- What this task involves
Nothing is needed except the lines below that run from the one with "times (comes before" through the one with "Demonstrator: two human", repeated exactly.

- Collected data
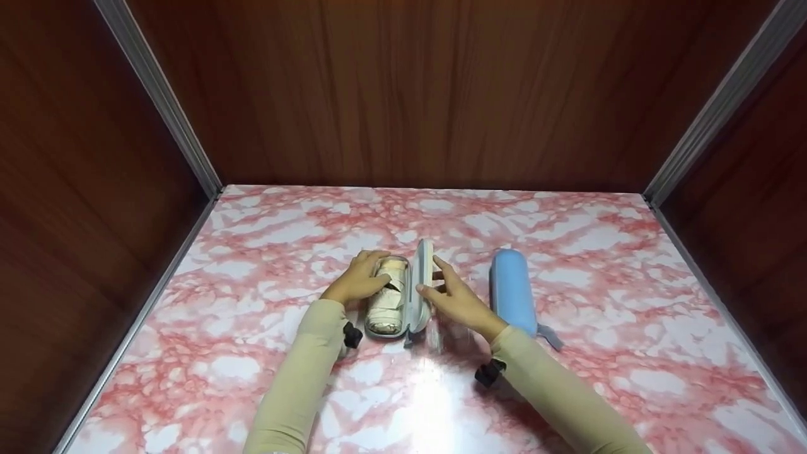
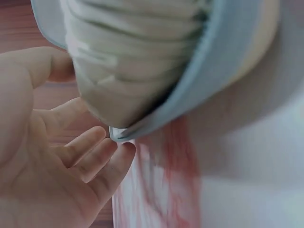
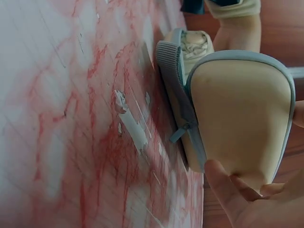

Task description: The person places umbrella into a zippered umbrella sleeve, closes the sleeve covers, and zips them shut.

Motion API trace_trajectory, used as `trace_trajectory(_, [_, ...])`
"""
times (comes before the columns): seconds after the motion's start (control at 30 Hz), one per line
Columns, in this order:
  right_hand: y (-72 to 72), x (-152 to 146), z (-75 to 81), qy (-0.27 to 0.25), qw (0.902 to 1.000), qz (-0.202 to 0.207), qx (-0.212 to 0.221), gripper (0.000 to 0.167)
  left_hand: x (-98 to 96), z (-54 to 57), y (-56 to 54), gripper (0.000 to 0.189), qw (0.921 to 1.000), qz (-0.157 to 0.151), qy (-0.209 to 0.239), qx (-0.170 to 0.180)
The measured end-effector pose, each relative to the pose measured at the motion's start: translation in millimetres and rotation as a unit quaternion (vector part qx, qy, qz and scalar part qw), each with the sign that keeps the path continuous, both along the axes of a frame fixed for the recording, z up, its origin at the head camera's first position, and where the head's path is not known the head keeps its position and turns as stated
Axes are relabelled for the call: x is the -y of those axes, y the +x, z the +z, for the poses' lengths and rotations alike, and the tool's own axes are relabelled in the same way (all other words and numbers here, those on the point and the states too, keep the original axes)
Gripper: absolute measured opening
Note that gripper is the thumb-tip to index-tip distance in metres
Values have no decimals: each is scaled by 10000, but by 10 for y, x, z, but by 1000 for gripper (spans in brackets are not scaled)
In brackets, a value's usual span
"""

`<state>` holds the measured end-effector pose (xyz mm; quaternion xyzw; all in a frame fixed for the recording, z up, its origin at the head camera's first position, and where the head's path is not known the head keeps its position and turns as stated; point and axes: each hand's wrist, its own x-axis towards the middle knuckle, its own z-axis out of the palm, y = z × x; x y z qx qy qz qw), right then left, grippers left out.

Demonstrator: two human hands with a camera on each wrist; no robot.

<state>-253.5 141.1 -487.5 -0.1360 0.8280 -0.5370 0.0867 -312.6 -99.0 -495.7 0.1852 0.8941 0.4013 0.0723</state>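
A cream zip case (image 1: 421, 309) with grey-blue trim stands open like a book in the middle of the table. Its left half holds a rolled cream fabric bundle (image 1: 386, 309), which looks like a compact folded umbrella. My left hand (image 1: 358, 282) grips the left half, thumb over the bundle and fingers bent at the rim (image 2: 156, 118). The right hand (image 1: 459, 301) holds the upright lid (image 3: 242, 109) by its edges, thumb and fingers on opposite sides. A zip pull (image 3: 178, 134) and grey ribbed strap (image 3: 171, 66) show at the case's near end.
To the right lies a closed blue case (image 1: 514, 290) with a grey strap (image 1: 550, 336). The red-and-white marbled tabletop (image 1: 252, 353) is walled by dark wood panels (image 1: 403, 94) at the back and sides. A scuffed patch (image 3: 130, 126) shows beside the case.
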Motion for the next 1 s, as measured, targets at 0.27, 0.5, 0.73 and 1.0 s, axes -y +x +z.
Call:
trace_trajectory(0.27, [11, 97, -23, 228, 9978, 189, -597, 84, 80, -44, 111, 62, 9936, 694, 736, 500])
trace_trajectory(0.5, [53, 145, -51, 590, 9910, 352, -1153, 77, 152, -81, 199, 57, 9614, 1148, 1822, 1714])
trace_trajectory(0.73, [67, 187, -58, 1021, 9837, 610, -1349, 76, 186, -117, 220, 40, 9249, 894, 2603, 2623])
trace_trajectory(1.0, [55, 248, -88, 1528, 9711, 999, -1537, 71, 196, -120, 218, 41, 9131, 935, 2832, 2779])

- Exercise solution
times (comes before the columns): seconds after the motion's start (control at 30 Hz), one per line
Columns, in this order:
  right_hand: y (-72 to 72), x (-152 to 146), z (-75 to 81), qy (-0.27 to 0.25), qw (0.902 to 1.000), qz (-0.202 to 0.207), qx (-0.212 to 0.221), gripper (0.000 to 0.167)
  left_hand: x (-98 to 96), z (-54 to 57), y (-56 to 54), gripper (0.000 to 0.189), qw (0.921 to 1.000), qz (-0.157 to 0.151), qy (-0.209 to 0.239), qx (-0.170 to 0.180)
The measured end-effector pose, each relative to the pose measured at the motion's start: translation in millimetres and rotation as a unit quaternion (vector part qx, qy, qz and scalar part qw), each with the sign that keeps the path continuous, both along the axes of a frame fixed for the recording, z up, its origin at the head camera's first position, and where the head's path is not known the head keeps its position and turns as stated
Axes are relabelled for the call: x is the -y of those axes, y the +x, z the +z, for the poses' lengths and rotations alike, and the tool's own axes are relabelled in the same way (all other words and numbers here, those on the point and the states too, keep the original axes)
Gripper: absolute measured opening
Note that gripper is the thumb-tip to index-tip distance in metres
Values have no decimals: each is scaled by 10000, but by 10 for y, x, z, but by 1000 for gripper (spans in brackets are not scaled)
In brackets, a value's usual span
"""

`<state>` holds the measured end-effector pose (xyz mm; quaternion xyzw; all in a frame fixed for the recording, z up, its origin at the head camera's first position, and where the head's path is not known the head keeps its position and turns as stated; point and axes: each hand's wrist, its own x-axis towards the middle knuckle, its own z-axis out of the palm, y = z × x; x y z qx qy qz qw), right then left, grippers left out.

Demonstrator: two human hands with a camera on each wrist; no robot.

The exercise is complete with this answer.